Gorsuch has also sided with liberals in defending the rights of Native Americans under treaties signed with the US government that were later frequently ignored or violated.
- Brett Kavanaugh, Trump's second pick -
Brett Kavanaugh, 57, is the second justice named by Trump.
He entered the court in 2018 tainted by accusations that he committed sexual assault as a young man -- claims he vigorously denied during his confirmation hearings, but which have followed him in his first years on the bench.
He has generally sided with the conservative bloc on rulings, but frequently adds his own arguments and interpretation to add legal nuances.
- Amy Coney Barrett, face of the religious right -
The death of liberal feminist champion Ruth Bader Ginsburg opened the door for Trump to appoint a third justice, and he chose another woman.
But Amy Coney Barrett hews to the right as much as Ginsburg did left, and solidified the conservatives' 6-3 majority on the court.
The fervent Catholic, 50, is the mother of seven children and brings a commitment to both the legal views of American religious conservatives and the "power of prayer."
- John Roberts, chief justice outflanked -
John Roberts, 67, is chief justice of the court, a position that should allow him to set its direction by arbitrating any deep divides among justices to avoid sharp turns in jurisprudence.
But now that the conservative wing dominates the court even without his support, his power has been neutralized.
A modest Catholic conservative who opposed gay marriage, Roberts has tried to engineer a balancing act, siding several times in key cases with the three liberal justices.
But, as the decision to overturn abortion rights showed, the five others can now ignore the less radical path he often offers.

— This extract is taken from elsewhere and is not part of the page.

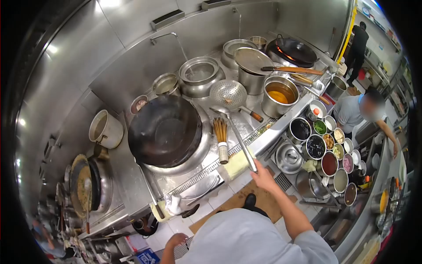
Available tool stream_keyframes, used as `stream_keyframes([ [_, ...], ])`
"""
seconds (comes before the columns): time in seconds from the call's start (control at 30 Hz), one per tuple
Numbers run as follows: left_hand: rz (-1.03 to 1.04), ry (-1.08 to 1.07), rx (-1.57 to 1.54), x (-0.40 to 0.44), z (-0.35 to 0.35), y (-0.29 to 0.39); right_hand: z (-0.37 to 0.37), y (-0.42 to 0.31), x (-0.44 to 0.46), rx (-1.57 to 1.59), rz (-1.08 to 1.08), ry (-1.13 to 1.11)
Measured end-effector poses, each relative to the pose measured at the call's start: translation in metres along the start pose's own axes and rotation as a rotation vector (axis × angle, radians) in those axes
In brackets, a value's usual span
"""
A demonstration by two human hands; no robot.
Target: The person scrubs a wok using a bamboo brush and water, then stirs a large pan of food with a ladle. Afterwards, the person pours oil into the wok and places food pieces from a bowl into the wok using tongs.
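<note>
My right hand (262,175) is wrapped round the lower end of a long metal ladle (237,134), whose bowl rests toward the stove top. Down by my left side is my left hand (177,240), its fingers curled and partly hidden. A large black wok (165,131) sits on the burner in front of me. Between wok and ladle lies a bamboo brush (221,141) with a white-wrapped handle. A perforated strainer (228,94) lies behind the ladle. Near the counter's front edge a white cloth (172,204) lies beside a thin-handled tool (150,191).
Water runs from a tap (163,36) into a round pot (199,71). A pot of orange liquid (281,94) stands at the right, near seasoning containers (316,146). A co-worker (351,110) is at the right; other people are farther off. Another wok (81,185) is at the left.
</note>
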State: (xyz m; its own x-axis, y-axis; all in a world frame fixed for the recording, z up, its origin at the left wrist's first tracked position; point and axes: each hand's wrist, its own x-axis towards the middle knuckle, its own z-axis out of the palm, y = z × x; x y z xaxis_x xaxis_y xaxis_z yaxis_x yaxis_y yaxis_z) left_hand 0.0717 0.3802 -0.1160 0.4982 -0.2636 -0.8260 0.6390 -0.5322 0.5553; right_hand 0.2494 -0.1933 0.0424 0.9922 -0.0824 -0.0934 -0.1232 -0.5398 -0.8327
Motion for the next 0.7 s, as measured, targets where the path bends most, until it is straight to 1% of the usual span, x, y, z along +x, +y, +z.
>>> stream_keyframes([
  [0.03, -0.007, -0.073, 0.247, -0.009, 0.001, 0.029, 0.007, 0.008, 0.014, -0.033, 0.026, -0.025],
  [0.07, 0.102, -0.078, 0.298, 0.001, -0.010, 0.035, 0.017, 0.022, 0.028, -0.025, 0.024, -0.028],
  [0.1, 0.070, -0.029, 0.350, -0.008, -0.008, 0.086, 0.029, 0.037, 0.040, -0.115, 0.069, -0.051],
  [0.13, 0.078, 0.033, 0.328, -0.028, 0.007, 0.155, 0.035, 0.051, 0.050, -0.207, 0.113, -0.075],
  [0.17, 0.130, 0.079, 0.206, -0.030, 0.018, 0.201, 0.034, 0.063, 0.058, -0.204, 0.104, -0.078],
  [0.23, 0.328, 0.129, 0.052, -0.029, 0.047, 0.288, 0.045, 0.082, 0.063, -0.289, 0.058, -0.038],
  [0.27, 0.315, 0.163, -0.060, -0.016, 0.064, 0.319, 0.051, 0.096, 0.065, -0.308, 0.076, -0.024],
  [0.33, 0.706, 0.377, 0.483, 0.028, 0.083, 0.374, 0.047, 0.106, 0.067, -0.251, 0.078, -0.040],
  [0.4, 0.777, 0.402, 0.532, 0.079, 0.097, 0.425, 0.039, 0.120, 0.070, -0.209, 0.085, -0.042],
  [0.47, 0.819, 0.642, 0.680, 0.162, 0.098, 0.435, 0.035, 0.141, 0.062, -0.106, -0.093, 0.043],
  [0.5, 0.732, 0.690, 0.738, 0.180, 0.105, 0.451, 0.028, 0.149, 0.053, -0.109, -0.081, 0.045],
  [0.53, 0.647, 0.740, 0.799, 0.194, 0.109, 0.463, 0.020, 0.155, 0.041, -0.035, -0.013, 0.069],
  [0.57, 0.653, 0.730, 0.802, 0.206, 0.111, 0.466, 0.011, 0.162, 0.029, 0.037, 0.053, 0.095],
  [0.63, 0.647, 0.725, 0.814, 0.228, 0.111, 0.470, -0.013, 0.189, -0.009, 0.076, 0.179, 0.059],
  [0.67, 0.717, 0.695, 0.832, 0.245, 0.104, 0.466, -0.018, 0.210, -0.031, 0.055, 0.230, 0.086],
  [0.7, 0.724, 0.668, 0.841, 0.244, 0.105, 0.470, -0.023, 0.233, -0.060, 0.033, 0.288, 0.113],
])
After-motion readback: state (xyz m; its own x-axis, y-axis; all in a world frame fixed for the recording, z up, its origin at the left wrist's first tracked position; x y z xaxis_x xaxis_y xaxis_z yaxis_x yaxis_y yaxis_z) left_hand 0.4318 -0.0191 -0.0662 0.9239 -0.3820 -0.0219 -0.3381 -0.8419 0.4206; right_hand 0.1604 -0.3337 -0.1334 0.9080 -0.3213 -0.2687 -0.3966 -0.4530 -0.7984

- Powerless: the three liberals -
The court's liberal wing has been led by the oldest justice, Stephen Breyer, 83, a bespectacled progressive who has shown little patience for right-wing politics entering legal debates.
Breyer retired on Thursday as the current session ended, and his successor, the 51-year-old Jackson, was sworn in as the first-ever Black female justice.
With her arrival, the court's liberal wing will be all-female: Jackson, Elena Kagan, 62, and Sonia Sotomayor, 68, herself the first Hispanic woman on the court.
Given Roberts' inability to tame the conservatives, their voices are likely to go unheard in the most divisive cases in the coming years.